In a previous thread some people were interested in ways to sort a
table. I mentioned a simple method for doing so by using links in the
titles. Having actually tried to implement this strategy, I have come
across several refinements that I would like to share.
First…
your table view should look like this…
…
<%= link_to 'Column1', :sort=>'column1' %> | <%= link_to 'Column2', :sort=>'column2' %> |
---|
your ‘model’ controller ‘list’ action should look like this…
def list
sorthash = {“column1”=>“column1, updated_at”, “column2”=>“column2
DESC”}
sorthash.default = “column1, updated_at”
sort = params[:sort] || session[:model][:sort]

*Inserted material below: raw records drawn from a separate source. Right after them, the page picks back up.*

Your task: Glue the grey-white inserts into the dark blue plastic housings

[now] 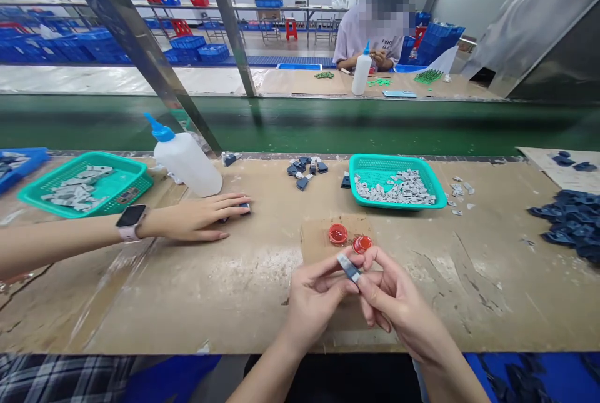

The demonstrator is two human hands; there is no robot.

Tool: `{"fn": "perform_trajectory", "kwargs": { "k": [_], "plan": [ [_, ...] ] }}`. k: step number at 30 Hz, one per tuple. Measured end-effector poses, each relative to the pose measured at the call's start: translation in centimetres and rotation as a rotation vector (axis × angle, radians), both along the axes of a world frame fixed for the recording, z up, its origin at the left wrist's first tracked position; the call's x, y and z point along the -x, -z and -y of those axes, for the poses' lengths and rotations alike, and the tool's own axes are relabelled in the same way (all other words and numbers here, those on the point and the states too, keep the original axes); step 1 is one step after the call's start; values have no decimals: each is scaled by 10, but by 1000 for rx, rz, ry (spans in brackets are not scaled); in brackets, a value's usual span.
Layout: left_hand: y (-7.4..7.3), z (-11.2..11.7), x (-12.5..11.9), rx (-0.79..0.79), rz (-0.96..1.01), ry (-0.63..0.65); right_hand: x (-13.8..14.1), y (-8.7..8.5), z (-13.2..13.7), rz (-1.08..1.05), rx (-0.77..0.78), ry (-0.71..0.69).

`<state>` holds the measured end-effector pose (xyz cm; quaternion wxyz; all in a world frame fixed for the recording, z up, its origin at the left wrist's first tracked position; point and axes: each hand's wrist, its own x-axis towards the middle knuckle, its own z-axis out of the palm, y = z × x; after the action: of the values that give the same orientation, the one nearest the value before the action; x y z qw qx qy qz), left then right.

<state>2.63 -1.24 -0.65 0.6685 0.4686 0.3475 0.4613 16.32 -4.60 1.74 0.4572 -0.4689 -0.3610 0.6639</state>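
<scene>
My left hand [313, 295] and my right hand [396, 295] meet above the front of the table. Between them is a small dark blue and grey plastic piece [349, 267], gripped by the fingers and thumb of each. A white bit shows at its lower end, beside my right thumb. Just beyond my fingers, two small red pots [338, 234] with red, wet-looking contents stand on a square of cardboard [315, 242]. Farther off lies a loose cluster of dark blue and grey pieces [302, 183].
A green basket [440, 198] holds small grey parts; dark blue pieces [569, 222] are heaped at right. From the left, another person's hand [197, 217] rests over dark pieces, near a white bottle [187, 162] and another green basket [126, 195]. A person [349, 40] sits across the green strip [300, 125].
</scene>
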Motion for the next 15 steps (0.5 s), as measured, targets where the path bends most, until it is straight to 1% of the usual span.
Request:
{"fn": "perform_trajectory", "kwargs": {
  "k": [1,2,4,6,7,8,9,10,11,12,13,15],
  "plan": [
    [0,0,-1,40,38,19,3,-3,-1,25,11,11],
    [0,0,-2,61,57,9,4,-6,-3,49,23,3],
    [0,1,-2,56,34,-92,-2,-11,-11,95,31,-53],
    [3,1,3,21,-44,-235,-22,-14,-26,202,-29,-86],
    [7,-1,8,2,-96,-304,-37,-14,-37,307,-84,-62],
    [11,-4,15,-10,-155,-363,-54,-13,-50,454,-148,-6],
    [15,-7,24,-16,-213,-419,-72,-11,-65,638,-210,80],
    [19,-12,34,-16,-266,-467,-90,-8,-81,815,-243,157],
    [24,-17,45,-16,-308,-505,-105,-5,-97,978,-241,187],
    [28,-22,56,-20,-337,-533,-119,-1,-114,1133,-216,192],
    [31,-27,68,-30,-356,-552,-129,2,-129,1244,-191,160],
    [36,-35,91,-80,-403,-563,-138,10,-156,1340,-149,109]
  ]
}}
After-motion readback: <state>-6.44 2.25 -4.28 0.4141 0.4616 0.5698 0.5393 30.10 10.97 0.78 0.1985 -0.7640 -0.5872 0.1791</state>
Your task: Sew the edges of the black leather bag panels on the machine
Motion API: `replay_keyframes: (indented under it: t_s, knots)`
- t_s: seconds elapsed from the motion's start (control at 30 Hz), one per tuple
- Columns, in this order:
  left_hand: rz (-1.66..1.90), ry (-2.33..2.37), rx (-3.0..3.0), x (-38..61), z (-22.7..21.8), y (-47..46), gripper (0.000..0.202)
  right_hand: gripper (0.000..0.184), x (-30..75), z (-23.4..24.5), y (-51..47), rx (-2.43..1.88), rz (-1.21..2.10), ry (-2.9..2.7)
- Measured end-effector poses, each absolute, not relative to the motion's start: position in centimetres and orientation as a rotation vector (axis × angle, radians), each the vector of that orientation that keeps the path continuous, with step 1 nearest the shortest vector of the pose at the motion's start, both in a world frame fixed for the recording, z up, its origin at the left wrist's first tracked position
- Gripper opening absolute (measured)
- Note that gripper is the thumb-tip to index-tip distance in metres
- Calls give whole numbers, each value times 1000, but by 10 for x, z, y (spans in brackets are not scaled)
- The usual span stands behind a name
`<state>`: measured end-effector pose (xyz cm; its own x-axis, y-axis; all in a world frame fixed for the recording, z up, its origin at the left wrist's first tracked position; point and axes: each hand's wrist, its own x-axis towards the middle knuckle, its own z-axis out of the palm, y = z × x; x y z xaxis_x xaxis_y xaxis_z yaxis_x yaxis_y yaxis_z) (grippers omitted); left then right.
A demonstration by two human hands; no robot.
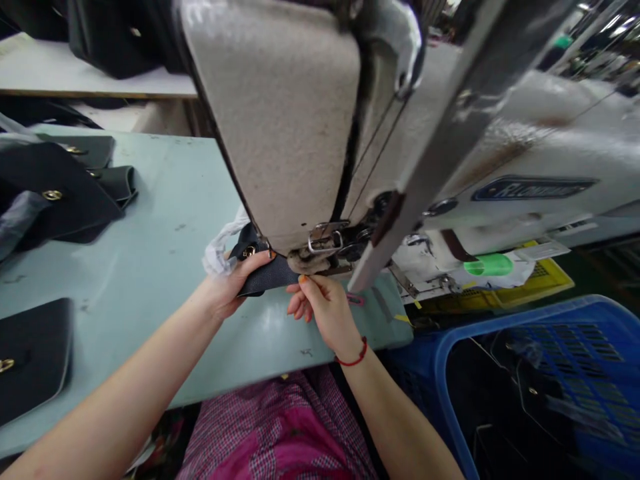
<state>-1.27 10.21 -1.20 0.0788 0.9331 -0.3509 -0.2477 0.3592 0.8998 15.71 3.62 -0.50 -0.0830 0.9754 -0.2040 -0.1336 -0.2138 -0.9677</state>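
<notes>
Under the head of a grey sewing machine (280, 113) is a black leather bag piece (270, 277) with a gold-coloured metal fitting and some clear plastic wrap (219, 257) at its left end. My left hand (233, 280) grips that end, thumb on top and fingers beneath. At the other end, my right hand (323, 303) pinches the edge between thumb and forefinger, its other fingers curled below. The needle and the spot where the piece meets the machine are hidden behind the machine head.
Black bag pieces (65, 193) with gold fittings lie on the pale green table (175, 187) at left, another black flap (35, 360) nearer me. A blue basket (443, 373) of black pieces stands at right, by a yellow tray (555, 280). A slanted metal bar (445, 133) crosses in front of the machine.
</notes>
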Motion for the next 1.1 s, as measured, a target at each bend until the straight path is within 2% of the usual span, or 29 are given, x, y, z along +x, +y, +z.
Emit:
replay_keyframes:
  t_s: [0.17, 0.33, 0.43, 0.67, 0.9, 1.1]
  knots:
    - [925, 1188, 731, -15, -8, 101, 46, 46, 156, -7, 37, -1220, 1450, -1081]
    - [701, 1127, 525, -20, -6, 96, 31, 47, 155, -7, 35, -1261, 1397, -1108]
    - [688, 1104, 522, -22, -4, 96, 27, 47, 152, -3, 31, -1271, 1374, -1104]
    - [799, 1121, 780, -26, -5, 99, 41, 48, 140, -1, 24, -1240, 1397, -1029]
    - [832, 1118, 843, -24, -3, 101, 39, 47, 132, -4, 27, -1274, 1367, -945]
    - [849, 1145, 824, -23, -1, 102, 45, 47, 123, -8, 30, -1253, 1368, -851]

session[:model][:sort]=sort
@model_pages, @models = paginate :model, :per_page => 10,
:order=>sorthash[sort]
end
=== What this does ===
The view passes a hash key as the :sort parameter. This gets looked up
in the sorthash, which returns the actual columns needed to sort. That
gets passed to the paginator.
Key features…
-
the sort order gets saved in the session, so the view will remember
the sort order until the user logs off. Without this, even switching to
another page will cause the view to forget the sort order. -
by putting the valid sort orders into a hash and defining a default
sort order, we avoid the risk that a malicious user can inject SQL into
the paginator. It also keeps the view code prettier. -
all the sorting is done by the database, so this puts more strain on
the server. It also causes a page refresh, which can be annoying. It
does not require javascript to work.
A similar technique can be used to ‘filter’ the view.
Any comments, feedback, tweaks, etc… would be appreciated.